At this moment, gun-toting biplanes rip through the russet-mantled dawn, and bullets pierce Kong’s heart. As his body falls in slow motion to the street below, a soft requiem accompanies his descent until we hear the iconic closing statement, “It wasn’t the airplanes; it was beauty killed the beast.” By keeping the 1933 framing device of a film crew making a movie, Jackson implies that the beauty of film is located not in human bodies but in artistic cinematography and editing, reflecting an era when film programs were flourishing at colleges and universities. *
Jackson and his co-writers finished drafting their new King Kong script in February of 2004, the exact same month that Facebook was launched. After receiving numerous award nominations, the film was available on DVD by March 2006, four months before the launch of Twitter. And that sea-change may explain the narrative of the recent Godzilla vs. Kong (2021), which highlights our contemporary dependence on technology. Rather than beauty generating action, either for good or ill, this film presents a visually ugly culture that Kong and Godzilla attack. C. S. Lewis would have been fascinated by this radically different film, wherein a tech firm named Apex seeks to establish control by accessing the neural networks of a severed head: a plot point echoing the severed head in Lewis’s novel That Hideous Strength (1945). Significantly, like the hairy bear and other animals that overrun the hideous technology at the end of Lewis’s novel, King Kong and Godzilla come to the rescue at the end of the 2021 film, defying the Apex of nature-destroying technology.

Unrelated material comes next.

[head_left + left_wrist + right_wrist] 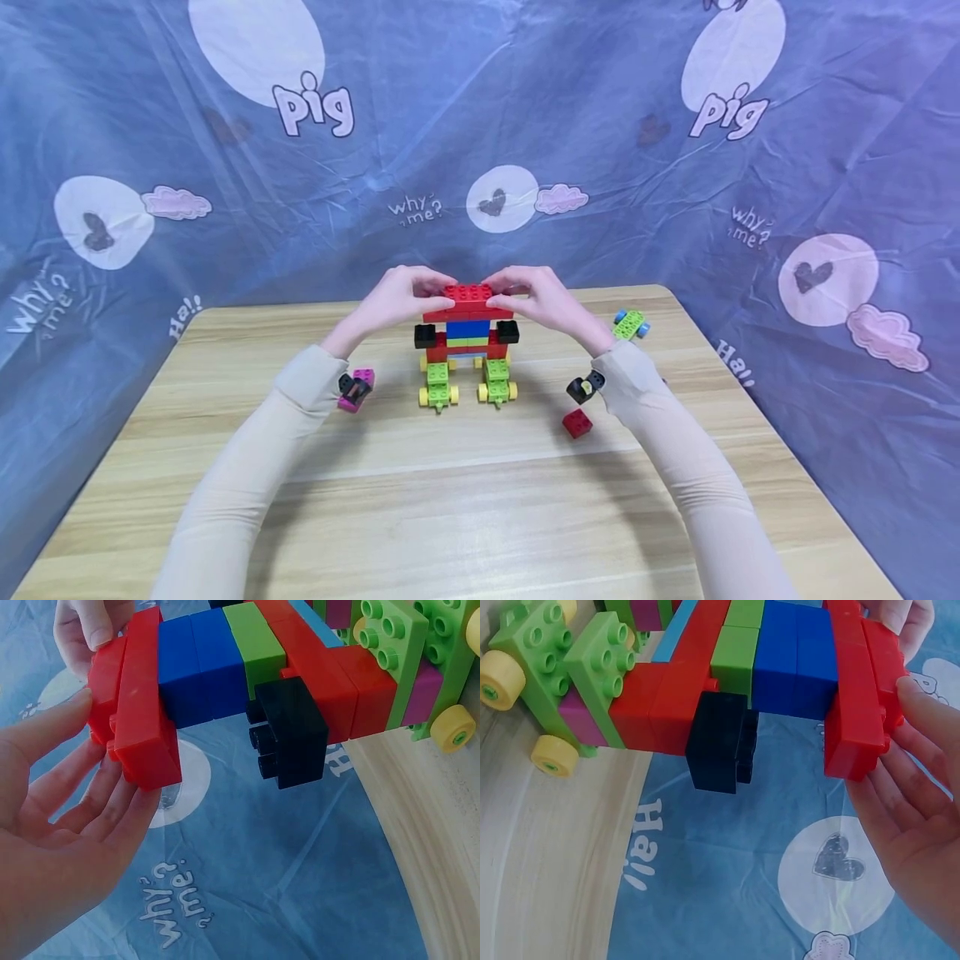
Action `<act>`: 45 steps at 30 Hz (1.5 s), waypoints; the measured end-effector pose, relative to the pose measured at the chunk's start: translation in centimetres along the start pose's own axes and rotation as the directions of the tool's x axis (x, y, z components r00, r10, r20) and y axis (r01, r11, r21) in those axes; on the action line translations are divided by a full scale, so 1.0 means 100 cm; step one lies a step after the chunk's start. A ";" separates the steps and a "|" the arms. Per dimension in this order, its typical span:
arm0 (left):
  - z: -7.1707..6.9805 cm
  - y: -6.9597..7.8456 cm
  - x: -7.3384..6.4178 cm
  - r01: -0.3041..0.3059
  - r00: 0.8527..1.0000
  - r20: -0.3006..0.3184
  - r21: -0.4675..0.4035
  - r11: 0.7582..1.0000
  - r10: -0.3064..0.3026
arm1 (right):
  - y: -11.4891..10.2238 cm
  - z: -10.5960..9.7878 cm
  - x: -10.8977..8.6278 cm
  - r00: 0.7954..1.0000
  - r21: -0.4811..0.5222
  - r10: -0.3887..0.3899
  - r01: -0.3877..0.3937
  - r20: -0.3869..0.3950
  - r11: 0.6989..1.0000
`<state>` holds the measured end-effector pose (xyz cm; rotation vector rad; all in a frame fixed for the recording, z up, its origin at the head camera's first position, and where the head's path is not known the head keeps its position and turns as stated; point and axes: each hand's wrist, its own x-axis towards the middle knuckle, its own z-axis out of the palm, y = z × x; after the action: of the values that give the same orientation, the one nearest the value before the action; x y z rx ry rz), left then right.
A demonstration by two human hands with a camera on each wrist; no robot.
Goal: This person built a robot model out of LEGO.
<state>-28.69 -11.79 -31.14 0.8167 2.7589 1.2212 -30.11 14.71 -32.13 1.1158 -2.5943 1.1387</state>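
A tall toy-brick build stands near the back of the table, with a studded red brick (468, 292) on top. My left hand (401, 296) holds the left end of this top brick, thumb in front and fingers behind. At the other end, my right hand (538, 296) grips it likewise. Beneath lie a longer red layer (142, 712), blue bricks (793, 660), light green ones (735, 652) and more red. Black bricks (292, 735) jut out at both sides. Two green wheeled bases (437, 375) with yellow wheels carry the build; purple bricks (581, 722) show between green layers.
Pink bricks (365, 375) lie on the wooden table (450, 517) by the left wrist, partly covered by its camera. A loose red brick (577, 423) lies below the right wrist. Beyond the right forearm is a green base with blue wheels (630, 323). Blue printed cloth (360, 167) hangs behind.
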 end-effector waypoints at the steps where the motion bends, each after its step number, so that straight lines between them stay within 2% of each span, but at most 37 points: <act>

To understand that destruction, watch the superbly crafted documentary The Social Dilemma (2020), which shows how young people today are being remotely controlled by the seemingly disembodied heads of social media. Tap your breast if you agree.
* Some of the sentences above were borrowed from my essay “The Ape(x) of Beauty,” Cresset 69.5 (June 2006): 25-29.
thanks for your thoughts on Kong.
The original King Kong does suggest strong sexual content. However; the pervasive implicit messages of the 1933 film are racial. King Kong projects the anxiety of white Americans over the migration of southern black Americans into northern industrial urban cities. The film falls all over its self in portraying this threat through the mayhem and sexual lust of the the “Bigger” ape ( read in Native Son both in the principle character and what is said about him after his arrest).
Birth of a Nation made this fear explicit in southern terms. King Kong of 1933 had so absorbed this premise from the 1915 film that it is fair to assume, like D W Griffith, that they were unaware of the message of the film.
Racist are often- far too often- surprised that they are racist or at least responsible for coded racist ideas. No amount of disclaiming that “this is just an adventure film” can undo what is clearly at play in the images, story and details. The choices made by later films certainly do track with your sexual observations and in some cases try to mitigate the initial racist ideas.